Try it
From the data below, copy out every line in which the word "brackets" occurs.

Given records
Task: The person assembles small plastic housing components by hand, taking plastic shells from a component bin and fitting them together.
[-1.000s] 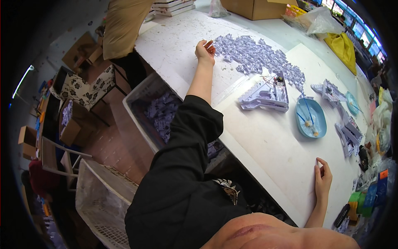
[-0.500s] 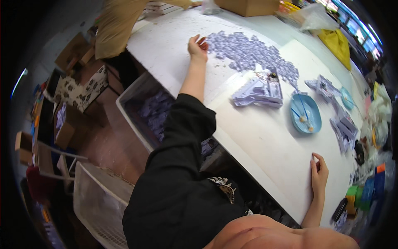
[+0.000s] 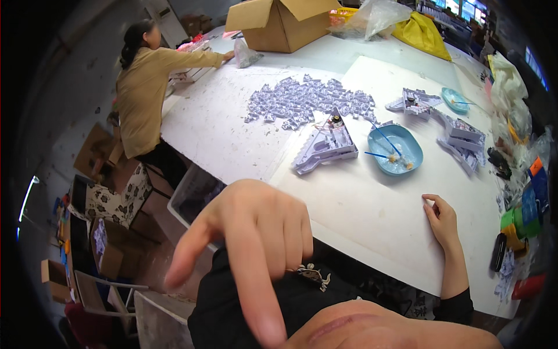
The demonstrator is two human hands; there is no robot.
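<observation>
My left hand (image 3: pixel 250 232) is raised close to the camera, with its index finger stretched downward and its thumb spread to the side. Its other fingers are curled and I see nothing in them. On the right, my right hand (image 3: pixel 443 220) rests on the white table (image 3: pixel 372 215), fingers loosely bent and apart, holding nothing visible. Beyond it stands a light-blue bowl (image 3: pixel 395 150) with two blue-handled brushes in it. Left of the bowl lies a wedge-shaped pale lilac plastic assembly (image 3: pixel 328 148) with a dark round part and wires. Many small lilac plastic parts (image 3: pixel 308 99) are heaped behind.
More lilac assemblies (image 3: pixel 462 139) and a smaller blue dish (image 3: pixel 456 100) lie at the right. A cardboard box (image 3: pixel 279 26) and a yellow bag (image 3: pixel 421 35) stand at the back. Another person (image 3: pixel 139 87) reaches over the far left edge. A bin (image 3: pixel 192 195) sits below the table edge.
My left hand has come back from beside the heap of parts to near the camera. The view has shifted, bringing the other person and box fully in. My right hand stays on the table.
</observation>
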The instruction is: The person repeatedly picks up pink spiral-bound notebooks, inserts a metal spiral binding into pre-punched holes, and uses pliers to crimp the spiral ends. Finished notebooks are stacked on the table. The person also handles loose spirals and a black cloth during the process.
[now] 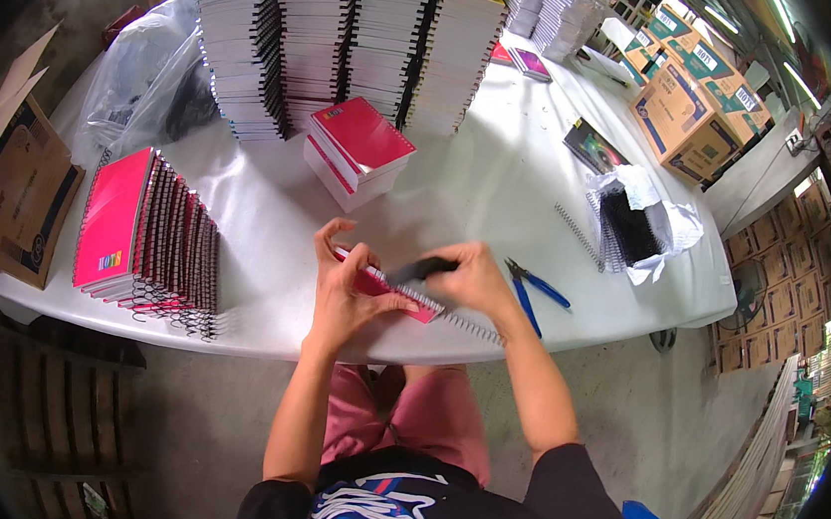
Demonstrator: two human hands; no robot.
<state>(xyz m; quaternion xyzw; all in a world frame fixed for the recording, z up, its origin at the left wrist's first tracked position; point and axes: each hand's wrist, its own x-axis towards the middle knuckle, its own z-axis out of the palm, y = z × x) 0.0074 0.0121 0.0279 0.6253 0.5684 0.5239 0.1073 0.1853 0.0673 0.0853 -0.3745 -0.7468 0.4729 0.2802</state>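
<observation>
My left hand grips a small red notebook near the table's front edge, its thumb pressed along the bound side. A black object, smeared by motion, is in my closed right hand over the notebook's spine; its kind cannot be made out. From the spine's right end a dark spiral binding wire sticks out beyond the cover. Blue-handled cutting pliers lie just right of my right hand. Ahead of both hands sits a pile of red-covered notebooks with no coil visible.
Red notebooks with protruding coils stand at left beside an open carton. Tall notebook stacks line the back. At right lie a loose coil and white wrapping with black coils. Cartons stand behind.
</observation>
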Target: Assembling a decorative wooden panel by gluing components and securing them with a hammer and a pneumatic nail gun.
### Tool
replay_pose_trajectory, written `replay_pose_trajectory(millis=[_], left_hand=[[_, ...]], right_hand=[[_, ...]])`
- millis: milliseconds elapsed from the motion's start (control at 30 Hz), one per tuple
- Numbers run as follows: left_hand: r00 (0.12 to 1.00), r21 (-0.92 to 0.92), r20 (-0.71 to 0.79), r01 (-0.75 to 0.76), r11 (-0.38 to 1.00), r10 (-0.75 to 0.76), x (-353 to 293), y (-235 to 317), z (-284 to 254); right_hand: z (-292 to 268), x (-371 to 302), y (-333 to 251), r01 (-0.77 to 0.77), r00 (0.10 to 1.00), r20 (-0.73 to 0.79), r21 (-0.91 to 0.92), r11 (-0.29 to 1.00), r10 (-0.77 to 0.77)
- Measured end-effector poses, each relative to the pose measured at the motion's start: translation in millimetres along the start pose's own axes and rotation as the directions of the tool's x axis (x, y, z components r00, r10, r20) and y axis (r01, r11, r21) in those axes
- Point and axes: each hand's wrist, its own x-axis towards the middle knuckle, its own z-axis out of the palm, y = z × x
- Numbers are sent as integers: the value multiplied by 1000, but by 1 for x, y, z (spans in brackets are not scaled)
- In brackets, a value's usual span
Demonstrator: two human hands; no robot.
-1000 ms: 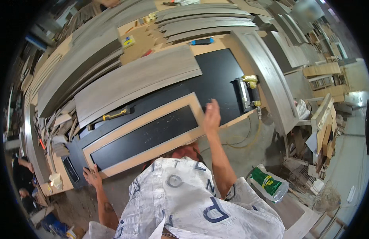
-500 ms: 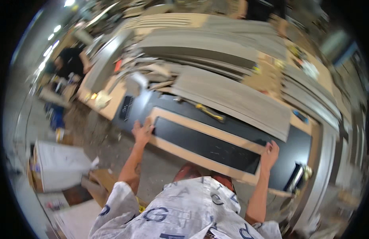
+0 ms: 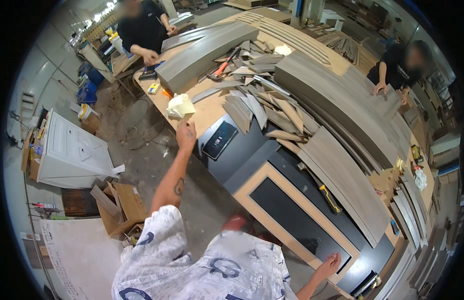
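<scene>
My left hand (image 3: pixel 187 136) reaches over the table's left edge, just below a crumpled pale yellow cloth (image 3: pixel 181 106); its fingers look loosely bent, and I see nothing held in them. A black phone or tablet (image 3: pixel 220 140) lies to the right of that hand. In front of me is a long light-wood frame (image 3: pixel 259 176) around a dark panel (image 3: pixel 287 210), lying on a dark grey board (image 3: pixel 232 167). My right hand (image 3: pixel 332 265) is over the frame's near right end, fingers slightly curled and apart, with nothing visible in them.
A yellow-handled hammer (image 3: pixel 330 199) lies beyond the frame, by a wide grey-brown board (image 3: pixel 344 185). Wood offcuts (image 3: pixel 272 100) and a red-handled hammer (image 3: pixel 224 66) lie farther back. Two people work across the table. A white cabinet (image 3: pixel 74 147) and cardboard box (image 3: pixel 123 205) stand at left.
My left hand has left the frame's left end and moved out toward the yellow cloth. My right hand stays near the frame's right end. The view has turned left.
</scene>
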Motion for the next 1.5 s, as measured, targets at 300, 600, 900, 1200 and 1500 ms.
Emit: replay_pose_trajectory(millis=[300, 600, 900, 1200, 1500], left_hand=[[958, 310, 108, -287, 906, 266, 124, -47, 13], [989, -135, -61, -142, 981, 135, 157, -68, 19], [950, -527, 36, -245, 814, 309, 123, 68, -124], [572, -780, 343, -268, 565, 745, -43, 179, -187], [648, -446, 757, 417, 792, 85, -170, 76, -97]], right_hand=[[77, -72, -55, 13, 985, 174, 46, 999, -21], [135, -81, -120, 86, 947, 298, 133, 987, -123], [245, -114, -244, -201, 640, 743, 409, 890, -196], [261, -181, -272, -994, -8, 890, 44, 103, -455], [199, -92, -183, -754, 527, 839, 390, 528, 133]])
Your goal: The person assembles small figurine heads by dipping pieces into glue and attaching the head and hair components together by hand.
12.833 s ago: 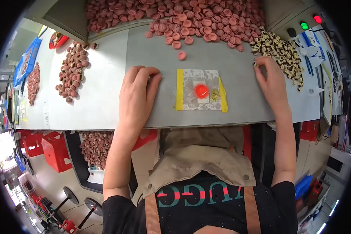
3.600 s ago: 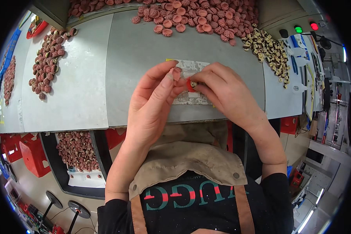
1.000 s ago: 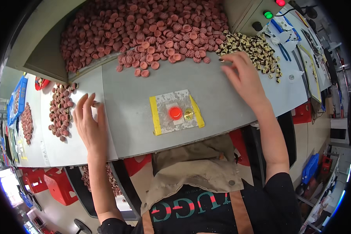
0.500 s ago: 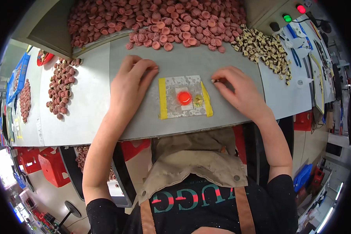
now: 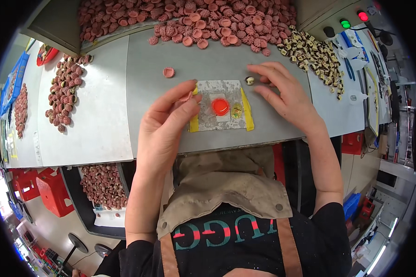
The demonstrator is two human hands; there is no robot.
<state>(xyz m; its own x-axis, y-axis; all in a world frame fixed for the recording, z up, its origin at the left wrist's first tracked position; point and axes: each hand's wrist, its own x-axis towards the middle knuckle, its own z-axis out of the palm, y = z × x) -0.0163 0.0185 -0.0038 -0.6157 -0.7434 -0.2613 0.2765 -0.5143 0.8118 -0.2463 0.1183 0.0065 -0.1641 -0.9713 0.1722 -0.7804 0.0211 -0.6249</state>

Answer
- Numbers are sent as integers: the value multiplied by 1000, but by 1 for x, y, z (spans in brackets are not scaled)
- In brackets, a value's usual span

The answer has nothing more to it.